Which is why I followed that with "If she is expected to do different work then that work should be held to the same standards as the other children's work, but if they are not expected to redo messy work or redo wrong answers then she should not be expected to redo messy work or redo correct(!!!) answers."
I agree in differentiation, but I also believe in fairness. It is one thing to do work at a different level, quite another to be held to a different standard on that work. If no one else has to redo messy work, a gifty shouldn't either. If no one else has to redo their correct answers, a gifty shouldn't either. It is one thing to get appropriate work. It is a totally different issue if the child is being held to an unreasonable standard compared to the other children.
All this stuff you are saying above, it just doesn't make sense to me. I can't understand how you think that your child is so fragile that she has to be treated 'just so.' I think you are trying to 'cut hairs' here in a way that no one could be expected to follow. It
is totally unfair to you and your family that your child was even placed in this classroom to start with. And it
is unfair that no one at the school can see who she is and what she needs. And it
is unfair that this falls in your lap to fix or let remain unfixed. Totally unfair. But saying that it's unfair isn't going to change anything - problem solving will, so vent here all you want, but then I recommend for you to find a way to be at peace with the unfairness of the situation so you can problem solve.

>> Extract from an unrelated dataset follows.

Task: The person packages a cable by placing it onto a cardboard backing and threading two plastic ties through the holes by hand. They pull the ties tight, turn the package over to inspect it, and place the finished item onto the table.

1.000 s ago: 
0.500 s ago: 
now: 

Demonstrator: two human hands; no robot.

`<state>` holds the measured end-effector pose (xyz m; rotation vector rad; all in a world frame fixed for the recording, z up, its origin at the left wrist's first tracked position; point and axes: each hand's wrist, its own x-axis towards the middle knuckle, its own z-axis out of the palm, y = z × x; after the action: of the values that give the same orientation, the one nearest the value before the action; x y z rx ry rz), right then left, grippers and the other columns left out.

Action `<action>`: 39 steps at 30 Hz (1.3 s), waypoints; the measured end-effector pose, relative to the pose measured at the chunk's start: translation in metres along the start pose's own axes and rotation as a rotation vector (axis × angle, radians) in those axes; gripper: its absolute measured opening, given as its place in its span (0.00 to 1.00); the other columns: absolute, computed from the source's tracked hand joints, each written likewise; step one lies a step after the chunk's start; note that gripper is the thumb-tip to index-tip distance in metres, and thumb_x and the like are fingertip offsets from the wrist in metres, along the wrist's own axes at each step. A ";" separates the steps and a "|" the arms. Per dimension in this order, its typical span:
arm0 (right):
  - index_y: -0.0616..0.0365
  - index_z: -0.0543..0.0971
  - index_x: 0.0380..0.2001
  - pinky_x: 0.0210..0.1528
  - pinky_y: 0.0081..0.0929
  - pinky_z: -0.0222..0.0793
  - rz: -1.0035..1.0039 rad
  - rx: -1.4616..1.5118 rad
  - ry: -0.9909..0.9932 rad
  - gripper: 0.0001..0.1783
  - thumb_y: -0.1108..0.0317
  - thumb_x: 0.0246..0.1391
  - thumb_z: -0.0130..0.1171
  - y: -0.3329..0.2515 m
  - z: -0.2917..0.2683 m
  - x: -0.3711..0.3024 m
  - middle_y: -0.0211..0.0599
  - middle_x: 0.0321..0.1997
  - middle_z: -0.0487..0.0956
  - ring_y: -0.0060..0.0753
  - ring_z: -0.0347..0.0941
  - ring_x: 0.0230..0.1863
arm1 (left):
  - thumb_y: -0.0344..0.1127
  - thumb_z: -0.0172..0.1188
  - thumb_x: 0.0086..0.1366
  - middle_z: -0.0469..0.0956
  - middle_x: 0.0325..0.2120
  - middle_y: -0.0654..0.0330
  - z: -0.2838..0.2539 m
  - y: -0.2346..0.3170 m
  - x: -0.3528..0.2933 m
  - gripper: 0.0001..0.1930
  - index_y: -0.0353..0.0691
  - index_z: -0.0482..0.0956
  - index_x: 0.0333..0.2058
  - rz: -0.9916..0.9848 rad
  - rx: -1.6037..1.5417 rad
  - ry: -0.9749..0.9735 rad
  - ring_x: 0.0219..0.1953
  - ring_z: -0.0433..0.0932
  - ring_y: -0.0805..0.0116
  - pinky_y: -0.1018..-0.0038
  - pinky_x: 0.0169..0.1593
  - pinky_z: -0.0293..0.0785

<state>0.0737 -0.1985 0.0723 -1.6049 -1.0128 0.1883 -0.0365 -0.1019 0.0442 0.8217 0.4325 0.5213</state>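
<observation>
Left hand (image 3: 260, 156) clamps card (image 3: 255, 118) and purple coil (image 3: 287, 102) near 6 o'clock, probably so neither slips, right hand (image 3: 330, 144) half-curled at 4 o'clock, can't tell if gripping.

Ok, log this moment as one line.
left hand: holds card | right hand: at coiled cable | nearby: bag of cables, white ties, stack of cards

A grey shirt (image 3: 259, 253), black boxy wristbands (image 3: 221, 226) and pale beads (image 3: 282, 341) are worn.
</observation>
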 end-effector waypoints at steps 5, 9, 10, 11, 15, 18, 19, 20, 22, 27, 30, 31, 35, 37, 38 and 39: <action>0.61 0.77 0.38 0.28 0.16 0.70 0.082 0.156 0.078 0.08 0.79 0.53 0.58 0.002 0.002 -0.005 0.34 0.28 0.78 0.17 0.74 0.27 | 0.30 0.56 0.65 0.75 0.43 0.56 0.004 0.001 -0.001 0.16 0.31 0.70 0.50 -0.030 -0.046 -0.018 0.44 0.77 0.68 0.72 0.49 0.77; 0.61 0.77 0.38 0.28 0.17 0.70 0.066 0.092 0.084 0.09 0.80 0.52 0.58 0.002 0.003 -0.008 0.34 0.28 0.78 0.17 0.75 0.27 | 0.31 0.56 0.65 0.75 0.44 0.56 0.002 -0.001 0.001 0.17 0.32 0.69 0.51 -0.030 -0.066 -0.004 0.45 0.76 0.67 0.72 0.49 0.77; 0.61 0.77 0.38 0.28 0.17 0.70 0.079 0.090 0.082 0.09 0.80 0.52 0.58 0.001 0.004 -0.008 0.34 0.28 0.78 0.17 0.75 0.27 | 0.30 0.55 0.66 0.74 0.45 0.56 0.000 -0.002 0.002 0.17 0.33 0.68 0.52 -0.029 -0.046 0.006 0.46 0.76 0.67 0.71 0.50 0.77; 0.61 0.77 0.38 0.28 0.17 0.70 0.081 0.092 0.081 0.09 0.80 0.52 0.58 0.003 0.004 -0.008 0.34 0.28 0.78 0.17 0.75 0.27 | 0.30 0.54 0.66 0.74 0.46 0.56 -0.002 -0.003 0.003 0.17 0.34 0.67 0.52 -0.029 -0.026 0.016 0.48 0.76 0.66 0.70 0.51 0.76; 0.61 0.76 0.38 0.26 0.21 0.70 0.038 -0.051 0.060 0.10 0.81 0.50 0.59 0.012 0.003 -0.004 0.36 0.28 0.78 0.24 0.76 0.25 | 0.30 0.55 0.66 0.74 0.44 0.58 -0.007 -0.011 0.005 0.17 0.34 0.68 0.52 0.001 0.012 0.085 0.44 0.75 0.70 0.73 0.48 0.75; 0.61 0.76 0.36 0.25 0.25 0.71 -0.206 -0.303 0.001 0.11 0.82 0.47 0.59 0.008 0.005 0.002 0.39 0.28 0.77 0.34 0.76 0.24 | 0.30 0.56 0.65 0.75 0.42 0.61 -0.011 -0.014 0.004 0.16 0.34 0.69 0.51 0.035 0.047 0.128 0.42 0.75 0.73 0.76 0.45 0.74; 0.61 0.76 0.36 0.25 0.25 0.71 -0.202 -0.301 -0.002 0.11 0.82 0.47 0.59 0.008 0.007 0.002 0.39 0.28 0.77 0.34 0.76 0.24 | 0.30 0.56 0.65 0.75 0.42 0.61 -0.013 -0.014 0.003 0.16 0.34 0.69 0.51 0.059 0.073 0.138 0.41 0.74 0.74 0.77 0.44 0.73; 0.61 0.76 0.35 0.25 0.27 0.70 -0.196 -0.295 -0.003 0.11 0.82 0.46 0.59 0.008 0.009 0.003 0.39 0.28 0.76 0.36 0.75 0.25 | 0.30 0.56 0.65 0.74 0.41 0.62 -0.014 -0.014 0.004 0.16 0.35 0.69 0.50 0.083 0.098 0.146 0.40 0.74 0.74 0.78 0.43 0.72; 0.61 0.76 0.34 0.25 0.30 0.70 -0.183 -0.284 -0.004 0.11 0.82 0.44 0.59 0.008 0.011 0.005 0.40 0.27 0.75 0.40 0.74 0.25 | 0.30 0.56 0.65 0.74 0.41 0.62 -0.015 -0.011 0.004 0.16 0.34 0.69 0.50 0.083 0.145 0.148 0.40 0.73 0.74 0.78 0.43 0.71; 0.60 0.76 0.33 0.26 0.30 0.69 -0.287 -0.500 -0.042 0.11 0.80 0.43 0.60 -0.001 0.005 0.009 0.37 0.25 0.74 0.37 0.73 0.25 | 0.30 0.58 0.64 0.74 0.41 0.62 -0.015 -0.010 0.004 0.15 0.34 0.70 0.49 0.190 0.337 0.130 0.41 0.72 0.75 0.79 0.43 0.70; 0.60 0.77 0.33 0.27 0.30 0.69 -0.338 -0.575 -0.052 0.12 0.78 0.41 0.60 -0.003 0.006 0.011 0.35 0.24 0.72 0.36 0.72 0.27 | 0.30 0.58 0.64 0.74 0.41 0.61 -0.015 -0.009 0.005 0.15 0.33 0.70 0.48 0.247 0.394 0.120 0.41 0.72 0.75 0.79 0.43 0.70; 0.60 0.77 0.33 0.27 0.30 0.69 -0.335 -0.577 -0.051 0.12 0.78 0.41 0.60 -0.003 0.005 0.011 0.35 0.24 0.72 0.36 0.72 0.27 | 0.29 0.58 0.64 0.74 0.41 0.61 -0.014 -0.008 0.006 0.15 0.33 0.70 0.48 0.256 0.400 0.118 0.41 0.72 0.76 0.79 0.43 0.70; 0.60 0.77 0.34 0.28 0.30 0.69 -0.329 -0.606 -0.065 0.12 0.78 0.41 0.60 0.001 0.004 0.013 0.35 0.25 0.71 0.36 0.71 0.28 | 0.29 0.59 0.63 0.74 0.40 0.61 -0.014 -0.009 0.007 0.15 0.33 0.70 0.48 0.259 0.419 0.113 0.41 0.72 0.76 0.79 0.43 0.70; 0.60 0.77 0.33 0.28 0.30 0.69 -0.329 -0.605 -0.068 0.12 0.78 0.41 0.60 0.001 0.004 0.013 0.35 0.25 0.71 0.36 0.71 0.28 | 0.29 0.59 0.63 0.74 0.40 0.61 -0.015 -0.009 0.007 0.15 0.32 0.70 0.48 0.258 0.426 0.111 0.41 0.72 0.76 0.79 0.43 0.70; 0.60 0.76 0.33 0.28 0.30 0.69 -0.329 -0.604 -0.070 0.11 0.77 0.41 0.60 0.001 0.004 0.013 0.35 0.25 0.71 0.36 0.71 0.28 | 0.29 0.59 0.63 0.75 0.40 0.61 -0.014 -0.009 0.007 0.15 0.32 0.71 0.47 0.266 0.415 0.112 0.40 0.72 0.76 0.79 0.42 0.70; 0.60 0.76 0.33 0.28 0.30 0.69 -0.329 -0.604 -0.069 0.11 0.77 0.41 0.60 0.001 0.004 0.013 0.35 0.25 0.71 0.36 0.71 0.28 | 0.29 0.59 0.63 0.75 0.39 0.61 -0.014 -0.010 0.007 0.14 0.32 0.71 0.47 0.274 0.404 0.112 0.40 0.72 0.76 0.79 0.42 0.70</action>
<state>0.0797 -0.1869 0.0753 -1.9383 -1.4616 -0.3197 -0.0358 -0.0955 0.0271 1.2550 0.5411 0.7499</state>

When this happens the child becomes separated from the group in a very non-positive manner. The child's gifts become curses and they are trained to be perfectionists.
Personally, I think that it's inherently rude to try and change the way a teacher teachers. ( And I've gotten away with it many times - but it is still an inherently rude thing to do. I've been desperate!) I believe that lots of bad things like perfectionism and social isolation come from being in the wrong classroom. In my experience, when the gap between what the teacher does and what the child needs is so big, the solution is to move the child to a room where the gap won't be so big. It isn't your fault that there are no good alternatives. It just the reality of this current moment.
P.S. I didn't even comment about the bathroom thing because it was just so over the top imo. I see the point, but NO child should have to go through that.
I totally disagree. I think that every child goes through stuff like this. Kerry, your daughter is strong enough, and she may need to learn some coping skills here. I think that this is a great opportunity to connect with the teacher and to help your daughter connect with her own power. This is a normal and reasonable topic that is your ticket into the Teacher's attention, and could be the start of some real positive change.
Kerry, I can promise that we Gifties have an almost unending supply of grudges, both because of the culture we live in that does real harm and really is unfair, and because we are Gifted with the ability to see how good things could be if they were jussssst a little bit different. Or a lot! And we have the Intensity to get worked up about it, and the vivid memory to keep it fresh. This is what I understand 'Outer Directed Perfectionism (ODP)to be. I think ODP is a gift to the world, but it has to be used with great caution and wisdom and finesse. And that takes practice and mistakes - which are normal, no matter what our IDP (inner directed perfectionism) says!
If you hate what I am saying, that's fine with me, but do find someone that you know and trust and get some feedback on this issue, ok? I'm getting way too strong a vibe that you are facing a situation that is throwing you into strong feelings of being unsafe and unsupported and in danger, and that isn't the best frame of mind for problem solving.